Göllerin durgun yüzünde belki aşk
denen iksirinde tefsirinde hangi şahikadan yanayım?
Hangi şaibeli şiirlerden yaralıyım?
Ölgün gözlerimde vakur bir tını;
yalnızlığın tılsımına vakıfım ne de olsa: sen ki; hoyrat fırtınalardan
mütevellit aşkın kıyama durduğu şu gece vakti yine gün yüzü görmeye biat bir
aşkın kabuğunda iki büklüm sırlarım ve serlerimle dolu başucum.
Badem gözlerine de kefilim kaderin.
Sen ki; içimde ukde kalmış aşkın
şaşaası.
Ben ki; ölümüne sevdaların bekası.
Biz ki; tünediğimiz kelimelerde artık
nasıl cüret ediyorsak ve yazmaya doyamadığımız bunca şiiri kefen niyetine giyiyorsak.
Bir zanda saklı belki de tüm
yalanlar.
Bir zamanda kayıtlı belki de tüm
sırlar.
Şimdi ölümü dört gözle bekleyebilirim
hatta ısmarladığım sonu sana bile armağan edebilirim, sevgili.

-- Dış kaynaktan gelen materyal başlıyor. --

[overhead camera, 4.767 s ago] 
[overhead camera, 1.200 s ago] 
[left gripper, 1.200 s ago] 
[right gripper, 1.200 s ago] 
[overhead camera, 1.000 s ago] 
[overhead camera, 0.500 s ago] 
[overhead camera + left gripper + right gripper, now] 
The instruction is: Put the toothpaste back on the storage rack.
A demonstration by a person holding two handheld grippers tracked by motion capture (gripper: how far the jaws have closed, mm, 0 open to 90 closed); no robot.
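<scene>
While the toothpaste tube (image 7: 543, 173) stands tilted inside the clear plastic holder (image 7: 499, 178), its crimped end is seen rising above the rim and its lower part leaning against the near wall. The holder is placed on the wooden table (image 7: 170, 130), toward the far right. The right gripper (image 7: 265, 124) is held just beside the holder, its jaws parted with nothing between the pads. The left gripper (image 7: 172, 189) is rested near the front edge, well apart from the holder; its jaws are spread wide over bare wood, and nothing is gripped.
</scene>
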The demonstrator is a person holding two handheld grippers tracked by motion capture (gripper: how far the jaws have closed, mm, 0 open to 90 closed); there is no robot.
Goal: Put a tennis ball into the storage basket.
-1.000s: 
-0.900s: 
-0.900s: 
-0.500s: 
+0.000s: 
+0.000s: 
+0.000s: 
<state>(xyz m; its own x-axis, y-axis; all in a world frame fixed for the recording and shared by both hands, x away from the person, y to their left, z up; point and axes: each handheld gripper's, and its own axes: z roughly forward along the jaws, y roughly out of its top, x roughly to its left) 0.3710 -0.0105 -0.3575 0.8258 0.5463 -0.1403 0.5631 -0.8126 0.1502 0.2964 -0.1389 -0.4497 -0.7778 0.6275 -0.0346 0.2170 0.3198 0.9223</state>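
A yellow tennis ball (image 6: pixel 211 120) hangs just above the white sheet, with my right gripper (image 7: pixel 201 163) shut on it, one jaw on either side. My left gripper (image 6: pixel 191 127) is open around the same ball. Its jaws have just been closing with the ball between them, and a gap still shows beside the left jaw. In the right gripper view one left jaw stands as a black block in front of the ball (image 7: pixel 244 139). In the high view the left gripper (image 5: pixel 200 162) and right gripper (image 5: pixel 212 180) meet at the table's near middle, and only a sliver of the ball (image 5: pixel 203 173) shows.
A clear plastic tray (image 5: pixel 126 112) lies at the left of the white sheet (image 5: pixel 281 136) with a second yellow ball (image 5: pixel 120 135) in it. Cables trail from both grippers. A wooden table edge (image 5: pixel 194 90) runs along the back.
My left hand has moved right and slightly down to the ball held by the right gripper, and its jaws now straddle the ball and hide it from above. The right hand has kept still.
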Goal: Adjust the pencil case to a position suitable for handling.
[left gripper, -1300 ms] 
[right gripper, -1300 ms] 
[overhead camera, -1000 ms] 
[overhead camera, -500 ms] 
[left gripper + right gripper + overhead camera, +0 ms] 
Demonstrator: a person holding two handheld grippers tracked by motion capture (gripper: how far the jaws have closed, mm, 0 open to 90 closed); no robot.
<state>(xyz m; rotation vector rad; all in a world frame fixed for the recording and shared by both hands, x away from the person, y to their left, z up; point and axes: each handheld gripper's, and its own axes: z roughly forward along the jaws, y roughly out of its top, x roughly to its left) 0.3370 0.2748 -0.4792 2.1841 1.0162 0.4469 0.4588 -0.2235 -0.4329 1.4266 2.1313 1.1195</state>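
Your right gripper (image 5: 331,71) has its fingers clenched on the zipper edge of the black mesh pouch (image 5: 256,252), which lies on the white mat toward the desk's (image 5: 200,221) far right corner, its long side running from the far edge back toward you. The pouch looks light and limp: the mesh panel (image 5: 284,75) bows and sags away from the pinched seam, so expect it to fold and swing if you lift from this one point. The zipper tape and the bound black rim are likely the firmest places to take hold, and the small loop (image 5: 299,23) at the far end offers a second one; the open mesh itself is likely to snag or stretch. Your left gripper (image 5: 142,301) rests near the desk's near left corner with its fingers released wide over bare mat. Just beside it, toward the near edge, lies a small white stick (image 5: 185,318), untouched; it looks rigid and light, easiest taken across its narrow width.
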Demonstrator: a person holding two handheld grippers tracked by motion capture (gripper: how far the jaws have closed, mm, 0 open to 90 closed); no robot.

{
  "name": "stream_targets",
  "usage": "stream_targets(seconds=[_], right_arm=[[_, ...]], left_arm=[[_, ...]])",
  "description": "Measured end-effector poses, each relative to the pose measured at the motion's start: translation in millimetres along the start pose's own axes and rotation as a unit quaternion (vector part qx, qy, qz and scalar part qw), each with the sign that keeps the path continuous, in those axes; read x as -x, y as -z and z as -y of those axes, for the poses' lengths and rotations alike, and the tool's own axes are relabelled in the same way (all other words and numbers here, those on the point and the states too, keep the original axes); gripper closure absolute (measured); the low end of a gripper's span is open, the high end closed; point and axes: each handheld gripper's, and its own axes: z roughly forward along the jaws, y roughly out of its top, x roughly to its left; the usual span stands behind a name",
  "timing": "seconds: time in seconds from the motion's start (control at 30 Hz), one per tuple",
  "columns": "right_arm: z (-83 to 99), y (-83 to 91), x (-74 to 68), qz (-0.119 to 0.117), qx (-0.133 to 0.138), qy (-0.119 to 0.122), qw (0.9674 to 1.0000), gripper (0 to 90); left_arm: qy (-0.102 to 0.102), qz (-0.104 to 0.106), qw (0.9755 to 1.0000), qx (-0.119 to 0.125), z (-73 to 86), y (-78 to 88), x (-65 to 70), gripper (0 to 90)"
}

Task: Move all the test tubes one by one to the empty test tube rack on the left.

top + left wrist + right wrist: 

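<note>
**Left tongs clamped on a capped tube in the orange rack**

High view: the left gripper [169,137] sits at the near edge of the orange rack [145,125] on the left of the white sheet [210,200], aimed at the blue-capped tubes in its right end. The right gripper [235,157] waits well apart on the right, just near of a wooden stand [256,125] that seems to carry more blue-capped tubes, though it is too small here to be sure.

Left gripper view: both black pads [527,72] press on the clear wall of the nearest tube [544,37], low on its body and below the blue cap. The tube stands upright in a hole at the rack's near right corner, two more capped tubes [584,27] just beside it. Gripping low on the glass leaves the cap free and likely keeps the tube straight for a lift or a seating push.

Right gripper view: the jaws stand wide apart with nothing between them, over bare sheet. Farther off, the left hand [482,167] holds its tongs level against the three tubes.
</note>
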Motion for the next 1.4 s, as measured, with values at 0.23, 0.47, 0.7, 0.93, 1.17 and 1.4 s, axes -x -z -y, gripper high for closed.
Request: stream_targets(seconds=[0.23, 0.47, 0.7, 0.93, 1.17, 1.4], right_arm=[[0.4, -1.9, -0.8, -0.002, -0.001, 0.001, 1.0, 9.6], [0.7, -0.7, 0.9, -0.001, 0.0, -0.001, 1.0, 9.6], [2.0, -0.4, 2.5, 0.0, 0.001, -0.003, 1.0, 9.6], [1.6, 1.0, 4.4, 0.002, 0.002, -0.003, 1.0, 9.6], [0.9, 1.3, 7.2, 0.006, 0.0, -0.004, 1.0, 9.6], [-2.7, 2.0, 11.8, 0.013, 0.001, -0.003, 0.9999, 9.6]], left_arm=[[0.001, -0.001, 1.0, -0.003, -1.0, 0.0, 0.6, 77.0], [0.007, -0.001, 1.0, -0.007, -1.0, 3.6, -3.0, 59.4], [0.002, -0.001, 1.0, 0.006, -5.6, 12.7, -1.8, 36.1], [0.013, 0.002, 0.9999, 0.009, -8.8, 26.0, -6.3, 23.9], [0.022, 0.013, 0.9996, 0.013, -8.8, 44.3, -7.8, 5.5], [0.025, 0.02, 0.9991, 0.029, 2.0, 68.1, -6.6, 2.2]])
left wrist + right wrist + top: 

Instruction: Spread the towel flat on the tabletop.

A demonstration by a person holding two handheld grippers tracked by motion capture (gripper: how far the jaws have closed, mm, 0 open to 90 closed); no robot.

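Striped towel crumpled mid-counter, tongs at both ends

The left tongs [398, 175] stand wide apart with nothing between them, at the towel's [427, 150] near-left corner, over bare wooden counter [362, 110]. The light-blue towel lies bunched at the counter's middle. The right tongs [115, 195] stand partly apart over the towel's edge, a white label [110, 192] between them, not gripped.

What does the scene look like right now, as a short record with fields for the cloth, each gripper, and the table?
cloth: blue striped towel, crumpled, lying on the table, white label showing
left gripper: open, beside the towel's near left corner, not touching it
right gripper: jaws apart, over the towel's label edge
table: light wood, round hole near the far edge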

Aşkların kutsal rehaveti bulaşmışken
üstümüze başımıza ve bizler kanıksadıkça evreni ve matemi yalnızlığın da canı
cehenneme.
Şimdi bir yıldız geldi aşk durağıma
ve bindim kuyruksuz sefasında, iki büklüm cümleler kurup, ters yüz edildiğim
cefasında şiirin bir şaire inat bir de yürekle imtihana razı o doyumsuz
varlığımla…
Zaman geldi de geçiyor.
Aşklar uğradıkça kıyıma bizler
döküyoruz eteğimizdeki taşları.
Şimdilerin şahikası; bir zamanların
tefrikası belki aşkın Nakşibendî isyanı…
Artık nasıl bir cüretse içiyorum işte
içimdeki son şiiri tek solukta yudumluyorum aşkın nidalarını.
Kayıplarıma da kefilim, sevgili.
Rezil rüsva olduğum şu kainatın da en
deli neferiyim.
Öp şimdi gözlerinden kalemimin.
Ölümüm işte şimdi bu vakit.
Sondan bir önceydim şimdi ise sonum
aslında ısmarladığım lanetin en deli müridiyim: aşkım da kefenim de bunca
hazandan mütevellit oysaki yeşil sanmıştım mayısı ve şiirleri.
Solduğum kadar soldurduğum.
Solgun yüreğim kadar kuruduğum ve
kurulduğum matemimle, dileklerim de sona erdi ne de olsa asil yalnızlığımın
kurbanıyım.
İçim huzurla dolu öldüğümü de şerh
düşüyorum yarından önce sakın uyandırmasınlar beni ben yine içine düştüğüm bu
lanet aşkın ne ilk ne de son kurbanıyım.